‘That’s telling ’em,’ said my husband, rubbing his hands. He is something of a connoisseur of angular language and enjoyed an inscription in an old book I showed him.
It was in Ninety-six Sermons by Lancelot Andrewes, the fifth edition, of 1661. On the fly-leaf it says, ‘R. Bathe Semper eadem. This booke is not only my gift to Randale Payton but wth all my Command to him that he be daylly conversant here-in, wch will not only advantage him selfe; but lik-wise be very Benifficiall to all his Auditors when God shall soe blesse him wth a part of his flock to feede. 1739/40.’
I suppose it was not quite so bad, since Payton had yet to secure a benefice, but it hardly showed confidence in his preaching abilities.
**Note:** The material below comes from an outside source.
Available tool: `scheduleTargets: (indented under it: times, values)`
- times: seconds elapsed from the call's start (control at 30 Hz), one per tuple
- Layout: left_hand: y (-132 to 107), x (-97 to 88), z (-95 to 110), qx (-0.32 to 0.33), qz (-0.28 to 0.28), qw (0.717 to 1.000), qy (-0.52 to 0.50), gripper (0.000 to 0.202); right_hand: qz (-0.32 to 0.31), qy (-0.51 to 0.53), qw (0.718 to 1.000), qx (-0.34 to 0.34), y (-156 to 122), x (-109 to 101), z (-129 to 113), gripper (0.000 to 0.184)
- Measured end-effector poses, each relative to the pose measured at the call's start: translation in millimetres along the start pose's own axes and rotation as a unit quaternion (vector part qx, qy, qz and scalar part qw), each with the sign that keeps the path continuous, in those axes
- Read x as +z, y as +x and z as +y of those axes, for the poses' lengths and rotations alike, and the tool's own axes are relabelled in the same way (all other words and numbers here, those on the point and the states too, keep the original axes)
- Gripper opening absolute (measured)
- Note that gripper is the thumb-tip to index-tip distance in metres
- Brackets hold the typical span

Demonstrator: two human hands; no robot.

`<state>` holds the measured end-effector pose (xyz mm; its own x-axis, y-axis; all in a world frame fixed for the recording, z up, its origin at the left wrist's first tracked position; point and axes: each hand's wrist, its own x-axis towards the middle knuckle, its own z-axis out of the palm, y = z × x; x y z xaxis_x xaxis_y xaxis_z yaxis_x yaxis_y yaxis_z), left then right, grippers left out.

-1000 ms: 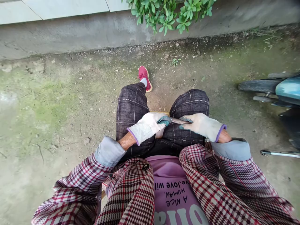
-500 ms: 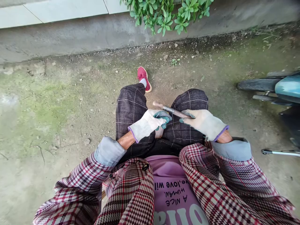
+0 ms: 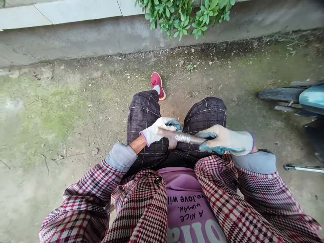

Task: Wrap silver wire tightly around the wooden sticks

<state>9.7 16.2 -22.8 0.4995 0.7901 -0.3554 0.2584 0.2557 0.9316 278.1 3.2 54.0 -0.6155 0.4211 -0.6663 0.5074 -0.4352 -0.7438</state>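
My right hand (image 3: 222,140), in a white glove with a blue-green coated palm, is closed on one end of a brown stick (image 3: 165,133). Shiny wire (image 3: 182,137) is wound round the stick's middle, and motion blurs it. The stick points left over my lap, its free end passing above my left hand (image 3: 162,130). That hand, gloved the same way, is closed with its fingers curled in over my lap. What it holds, if anything, is hidden.
My knees in dark checked trousers (image 3: 144,111) are apart on either side. A leafy plant (image 3: 181,20) hangs over the low grey wall (image 3: 83,38) ahead. To the right stand a wheeled vehicle (image 3: 280,93) and a thin metal bar (image 3: 301,168). Bare earth (image 3: 76,118) lies around.
My right hand has moved slightly toward my body and turned. The stick has swung down and nearer, its free end now over my left hand rather than beyond it.
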Motion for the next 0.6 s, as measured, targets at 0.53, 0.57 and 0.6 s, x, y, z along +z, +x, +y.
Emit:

A rasher case of putting down the unlearned comes in a book published eight years before Mr Bathe’s present. (I suppose it was a New Year’s gift, still the traditional day for giving presents, hence the dating 1739/40, since the year did not begin until 25 March for many purposes.) This, as it says on the title page, is The Lives of the Fathers in the Primitive Church Chiefly collected from the Writings of the Reverend Dr Cave, and render’d into a plain and familiar Style, for the use of mean Capacities.
I don’t know how many would have been moved to buy a copy by the assurance that it was within their capacities. The book was a rip-off of William Cave’s folio Ecclesiastici, published in 1682. Dr Cave (1637-1713) was long dead when the extracts for mean capacities were produced, but he had suffered from publishers in his own lifetime. His magnum opus, Historia Literaria, was pirated at Geneva in 1705, which so disgusted him that he spent the rest of his life fiddling with revisions, the authentic work only seeing the light posthumously in 1740.